Remember that rant I posted a several weeks ago? Well…there’s more to it.
(Some of these are not particular to written fiction. Some of these things are in movies that drive me banana balls).
Yes, people stutter when they talk. So yes, you should put stuttering into your dialogue. Just….do it right.
For example. He says, “That wasn’t there before.” But he’s scared, so he’s stuttering, thus the author writes:
“T-That was there before.”
“T”???? Really??? When people stutter it sounds like this “Th-that.” because the beginning of “that” sounds like “th” not “t”
*contains frustrated screaming*
2: Lack of Communication.
Using the lack of communication as a plot device….is just the worst.

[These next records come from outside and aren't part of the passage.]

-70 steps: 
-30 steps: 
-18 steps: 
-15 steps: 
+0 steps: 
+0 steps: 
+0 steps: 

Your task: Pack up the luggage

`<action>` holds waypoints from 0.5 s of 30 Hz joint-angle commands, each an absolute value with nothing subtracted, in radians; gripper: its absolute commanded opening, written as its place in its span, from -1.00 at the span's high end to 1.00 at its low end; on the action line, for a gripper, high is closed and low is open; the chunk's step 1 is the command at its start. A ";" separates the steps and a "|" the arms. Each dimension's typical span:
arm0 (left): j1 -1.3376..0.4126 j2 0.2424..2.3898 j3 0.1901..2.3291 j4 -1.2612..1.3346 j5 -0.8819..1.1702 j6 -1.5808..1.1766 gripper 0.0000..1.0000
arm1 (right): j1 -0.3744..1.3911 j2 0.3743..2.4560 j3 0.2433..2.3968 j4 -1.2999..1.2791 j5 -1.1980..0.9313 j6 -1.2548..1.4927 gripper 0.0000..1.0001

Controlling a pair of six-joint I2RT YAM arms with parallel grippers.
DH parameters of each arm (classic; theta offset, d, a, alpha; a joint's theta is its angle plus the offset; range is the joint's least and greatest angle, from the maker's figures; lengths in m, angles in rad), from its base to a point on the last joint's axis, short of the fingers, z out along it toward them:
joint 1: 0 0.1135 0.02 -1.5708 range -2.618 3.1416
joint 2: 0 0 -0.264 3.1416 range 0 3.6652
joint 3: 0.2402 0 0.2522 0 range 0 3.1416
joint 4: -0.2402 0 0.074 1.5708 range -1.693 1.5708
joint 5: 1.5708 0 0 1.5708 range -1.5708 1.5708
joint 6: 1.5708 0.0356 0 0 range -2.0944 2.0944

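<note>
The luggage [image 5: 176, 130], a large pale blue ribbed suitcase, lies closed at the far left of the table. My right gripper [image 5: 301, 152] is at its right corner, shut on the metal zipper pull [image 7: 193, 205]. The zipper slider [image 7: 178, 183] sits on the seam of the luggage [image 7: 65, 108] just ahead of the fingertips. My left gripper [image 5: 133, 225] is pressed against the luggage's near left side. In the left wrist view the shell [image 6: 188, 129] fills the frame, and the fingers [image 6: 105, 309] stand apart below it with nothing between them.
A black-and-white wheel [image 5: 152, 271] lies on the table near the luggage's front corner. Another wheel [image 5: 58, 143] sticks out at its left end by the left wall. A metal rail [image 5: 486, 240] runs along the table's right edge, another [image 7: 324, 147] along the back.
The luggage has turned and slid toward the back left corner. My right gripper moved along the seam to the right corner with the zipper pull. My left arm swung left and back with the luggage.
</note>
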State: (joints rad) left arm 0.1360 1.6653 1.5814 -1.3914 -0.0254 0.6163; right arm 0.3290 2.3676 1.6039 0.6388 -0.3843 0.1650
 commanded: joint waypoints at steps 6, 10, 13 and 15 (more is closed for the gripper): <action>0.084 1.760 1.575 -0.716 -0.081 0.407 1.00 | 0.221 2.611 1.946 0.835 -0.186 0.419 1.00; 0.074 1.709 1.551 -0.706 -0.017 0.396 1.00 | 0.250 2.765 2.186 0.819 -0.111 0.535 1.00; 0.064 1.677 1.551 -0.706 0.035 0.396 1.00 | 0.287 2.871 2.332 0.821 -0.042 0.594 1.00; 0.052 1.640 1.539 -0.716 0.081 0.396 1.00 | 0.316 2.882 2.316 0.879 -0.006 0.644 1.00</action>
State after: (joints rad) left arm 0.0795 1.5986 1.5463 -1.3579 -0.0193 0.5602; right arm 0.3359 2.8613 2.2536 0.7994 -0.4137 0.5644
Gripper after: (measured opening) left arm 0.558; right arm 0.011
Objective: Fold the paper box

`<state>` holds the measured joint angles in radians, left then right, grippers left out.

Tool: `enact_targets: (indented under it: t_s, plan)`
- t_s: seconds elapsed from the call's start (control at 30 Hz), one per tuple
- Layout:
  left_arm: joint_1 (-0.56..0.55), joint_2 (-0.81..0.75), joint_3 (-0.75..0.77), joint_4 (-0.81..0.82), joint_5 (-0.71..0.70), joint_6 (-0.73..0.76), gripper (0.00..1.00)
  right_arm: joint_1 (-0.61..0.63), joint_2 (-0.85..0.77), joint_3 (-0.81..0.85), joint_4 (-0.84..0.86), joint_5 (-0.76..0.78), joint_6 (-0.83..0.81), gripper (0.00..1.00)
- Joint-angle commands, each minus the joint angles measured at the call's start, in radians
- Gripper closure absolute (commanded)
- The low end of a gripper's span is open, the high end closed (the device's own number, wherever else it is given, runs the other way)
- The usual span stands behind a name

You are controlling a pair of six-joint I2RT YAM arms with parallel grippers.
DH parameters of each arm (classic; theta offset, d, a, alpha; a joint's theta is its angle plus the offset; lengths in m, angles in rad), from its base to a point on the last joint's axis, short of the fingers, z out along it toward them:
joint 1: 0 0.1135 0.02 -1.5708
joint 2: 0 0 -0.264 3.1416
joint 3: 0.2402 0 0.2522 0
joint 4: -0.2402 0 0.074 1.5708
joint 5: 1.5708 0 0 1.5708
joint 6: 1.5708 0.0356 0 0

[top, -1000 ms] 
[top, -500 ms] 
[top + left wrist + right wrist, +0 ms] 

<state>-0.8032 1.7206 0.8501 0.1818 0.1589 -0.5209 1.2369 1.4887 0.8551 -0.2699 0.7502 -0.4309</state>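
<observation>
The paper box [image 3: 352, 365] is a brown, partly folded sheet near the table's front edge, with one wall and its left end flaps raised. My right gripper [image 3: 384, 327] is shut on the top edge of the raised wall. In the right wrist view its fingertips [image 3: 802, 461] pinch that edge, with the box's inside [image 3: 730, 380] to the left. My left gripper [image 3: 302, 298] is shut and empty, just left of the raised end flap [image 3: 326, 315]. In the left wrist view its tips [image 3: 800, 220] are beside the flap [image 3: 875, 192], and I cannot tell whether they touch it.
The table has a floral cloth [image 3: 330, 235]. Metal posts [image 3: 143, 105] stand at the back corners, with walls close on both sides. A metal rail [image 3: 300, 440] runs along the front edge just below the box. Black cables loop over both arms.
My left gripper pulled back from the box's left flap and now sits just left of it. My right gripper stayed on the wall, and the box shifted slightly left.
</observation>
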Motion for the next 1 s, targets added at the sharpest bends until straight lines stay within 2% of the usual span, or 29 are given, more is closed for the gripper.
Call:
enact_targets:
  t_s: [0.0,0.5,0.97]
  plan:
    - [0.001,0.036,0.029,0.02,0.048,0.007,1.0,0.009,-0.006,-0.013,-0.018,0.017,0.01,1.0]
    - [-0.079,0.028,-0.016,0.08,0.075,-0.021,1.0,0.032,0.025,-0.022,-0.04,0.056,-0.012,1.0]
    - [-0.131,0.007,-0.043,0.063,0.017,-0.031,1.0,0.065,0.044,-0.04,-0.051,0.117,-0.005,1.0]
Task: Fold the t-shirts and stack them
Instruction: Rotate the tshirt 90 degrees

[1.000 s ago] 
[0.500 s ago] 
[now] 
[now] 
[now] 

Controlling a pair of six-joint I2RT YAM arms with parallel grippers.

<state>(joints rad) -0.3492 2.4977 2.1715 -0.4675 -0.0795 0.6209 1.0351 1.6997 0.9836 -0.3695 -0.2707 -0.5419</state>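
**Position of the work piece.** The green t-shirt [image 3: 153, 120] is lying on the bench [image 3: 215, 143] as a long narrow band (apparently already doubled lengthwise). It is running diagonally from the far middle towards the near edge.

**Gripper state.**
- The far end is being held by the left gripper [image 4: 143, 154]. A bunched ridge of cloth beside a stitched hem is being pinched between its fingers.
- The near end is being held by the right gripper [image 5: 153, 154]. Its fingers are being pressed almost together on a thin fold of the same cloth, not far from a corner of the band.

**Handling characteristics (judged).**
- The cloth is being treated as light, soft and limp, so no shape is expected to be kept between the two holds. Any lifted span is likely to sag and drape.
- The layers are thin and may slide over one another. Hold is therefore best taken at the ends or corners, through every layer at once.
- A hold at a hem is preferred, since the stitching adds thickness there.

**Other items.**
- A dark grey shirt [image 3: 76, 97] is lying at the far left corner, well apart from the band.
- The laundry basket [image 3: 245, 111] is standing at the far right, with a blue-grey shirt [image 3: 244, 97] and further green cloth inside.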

I’m talking about communication in relationships. For example: Joe is in love with Sue. Sue hears a rumor (or false fact) about Joe from someone else. It’s something that makes Sue very angry. Sue then proceeds to be very cold and mean to Joe, and perhaps even break up with him. And Joe is chasing after her, bewildered because he has no idea why she is acting this way. Thus the drama of the story story is born.
But….couldn’t Sue just talk to Joe about it?
Unless your story is suppose to be “How Not to Handle a Relationship” that is the laziest plot device EVER.
(Also frequently used in old Hollywood musicals).
3: “I’m scared of my super cool power for no reason.”
Got one word for you people. Frozen. Because not everyone’s greatest fear is accidentally murdering their family with their awesome super power.
4: Passive Voice.
Also known as “The Best and Most Efficient Way to Make Bernadette Quit and Throw Your Book Across the Room”.
If you can write “he walked” instead “he was walking” I’d be much obliged.
AND (on another note) *drum roll*
I FINISHED THE RED DREAM. GAH.
Yesterday I wrote “The End” on the last book of the Green Crow trilogy. On deadline before June 1st. Phew.
Now, time to put the massive beast in a drawer. Then…..draft 2???